The specialty coffee scene in San Antonio, Texas, is like a smoldering dragon just waiting to spread its wings, with a growing battalion of Slayers at the ready to embrace the fracas. There’s a Slayer-made espresso machine on a bar downtown, another heating up Southtown, and now the east side has a Slayer-armed roastery of its own. In the freshly renovated 1,200-square-foot building at 1320 E. Houston St, the Estate Coffee Company is firing up its 11-kilo Toper to begin online whole-bean sales this week, and will open its doors to the public this weekend.
“San Antonio’s a booming coffee culture right now. Shops are opening up all the time, competition is getting hotter every day,” Estate Coffee Head Roaster Alex Dyck told Daily Coffee News. Dyck attributes the recent surge in part to the spread-out geography of the city having prevented too much of a dominance by Starbucks or other chains, leaving plenty of pockets open for independents to spring up now.
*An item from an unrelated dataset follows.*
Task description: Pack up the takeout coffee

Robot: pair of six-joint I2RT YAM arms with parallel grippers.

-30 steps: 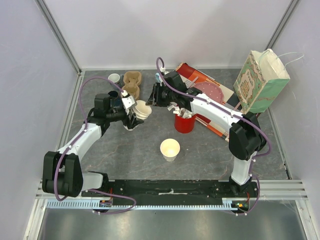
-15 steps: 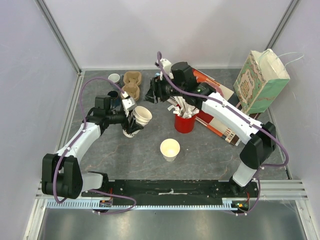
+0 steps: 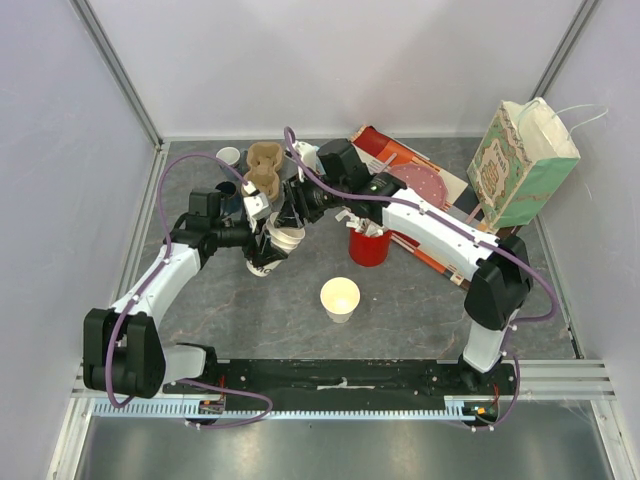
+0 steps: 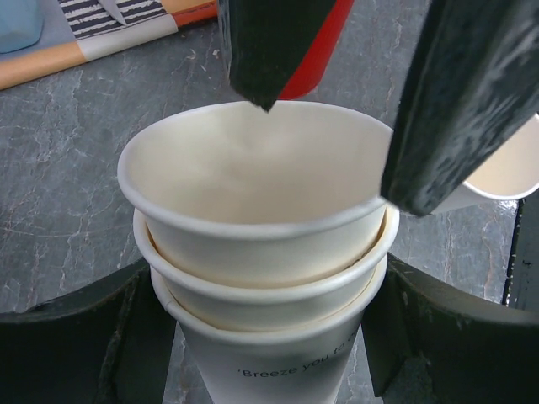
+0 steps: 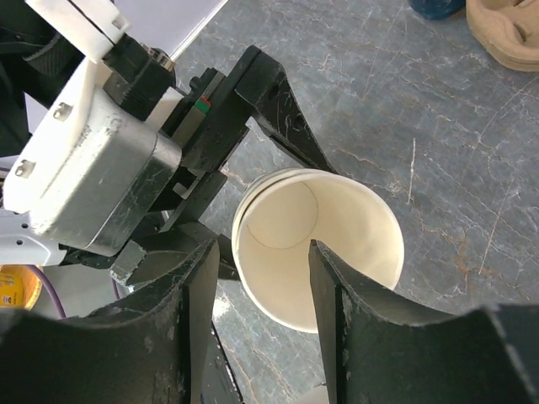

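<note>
Right end effector [image 5: 261, 252] has moved, half-open, onto the nested cups [image 4: 253, 177].

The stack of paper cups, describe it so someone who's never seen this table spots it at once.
Start at the red cup in the middle of the gray table; just to its left, the left end effector grips a stack of paper cups. Unlike the single paper cup standing nearer the front, it is three cream cups nested together, held tilted, with lettering on the outermost.
</note>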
“We saw an opening to provide true quality coffee — coffee that’s not only great for the consumer, but also the people who make it, all down the line,” said Dyck. “We’re hoping we’ll be able to show people a whole new side of coffee.”
Splitting the open layout 50/50 with artisanal spice and food retailer Oak & Salt, the creatively walnut-bedecked, raw-steel-accented Estate Coffee flagship consists of an L-shaped bar behind which the Toper stands in full view of patrons and upon which the single-group Slayer holds court. Brewed options in the opening stretch are exclusively via Chemex and V60, backed by a Mahlkonig EK43, although in time a Fetco may join the lineup for bigger batch efficiency.
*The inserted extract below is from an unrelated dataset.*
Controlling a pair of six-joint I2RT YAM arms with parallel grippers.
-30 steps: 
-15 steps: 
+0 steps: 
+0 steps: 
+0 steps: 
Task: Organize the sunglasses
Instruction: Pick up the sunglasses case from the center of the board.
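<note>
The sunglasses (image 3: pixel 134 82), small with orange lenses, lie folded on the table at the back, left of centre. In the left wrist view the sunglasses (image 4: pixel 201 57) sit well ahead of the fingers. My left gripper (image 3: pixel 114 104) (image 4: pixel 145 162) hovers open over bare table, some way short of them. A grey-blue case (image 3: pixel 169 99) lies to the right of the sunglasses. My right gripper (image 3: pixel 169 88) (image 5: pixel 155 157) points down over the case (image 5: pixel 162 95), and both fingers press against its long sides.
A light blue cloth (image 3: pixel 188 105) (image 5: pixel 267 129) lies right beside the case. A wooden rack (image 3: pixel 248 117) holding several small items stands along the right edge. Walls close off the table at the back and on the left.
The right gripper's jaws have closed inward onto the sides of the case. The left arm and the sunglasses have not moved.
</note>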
Estate founder Brian LaBarbera is a carpenter by trade, and his background in woodworking came very much in handy throughout the buildout. “The Slayer, as well as everything in the space, we built ourselves,” said LaBarbera.
LaBarbera finished the walls and the bar paneling in American black walnut, and though the Slayer was of course hand-built in a factory in Seattle, Wash., LaBarbera customized it himself with white powder-coated accents a more exotic claro walnut finish.
“Each panel is made up of seven or eight different pieces of claro walnut, and it has a much more unique look, it basically has a kind of holographic-like effect,” said LaBarbera. “It’s so rare, you actually buy it by the pound, you don’t buy it by the foot or anything. It’s pretty neat.”
Beyond the retail component, Estate aims to make an impact on the San Antonio wholesale market as well. “A main part of this business is going to be wholesale roasting,” said LaBarbera. “We’ll have an online shop where you can buy retail bags, but we’re also going to do a wholesale program that’s based on same-day shipping, so we can get everything there nice and fresh.”
Owner Brian LaBarbera and Head Roaster Alex Dyck met on the job at Brown Coffee Company, one of San Antonio’s scant few preexisting quality-oriented independent roaster/retailers, working together there nearly a year before striking out on their own. To this point the duo has been setting profiles by sample-roasting on a Huky 500, with the Toper and the rest of their gear just recently brought online.
“This is a new part of town for a coffee shop like us,” said LaBarbera, whose next step for the business is just to gain steady footing and see how it goes, then ramp up wholesale as much as possible. Looking ahead, Estate hopes to plan trips to origin, in pursuit of true direct trade relationships with growers.
“Eventually were hoping to start sourcing our own greens, not always relying on places like Onyx or Royal, but actually going to origin and trying to figure things out that way,” reported Dyck. “We’re already making headway with a family in Guatemala, and hopefully we’ll expand from that.”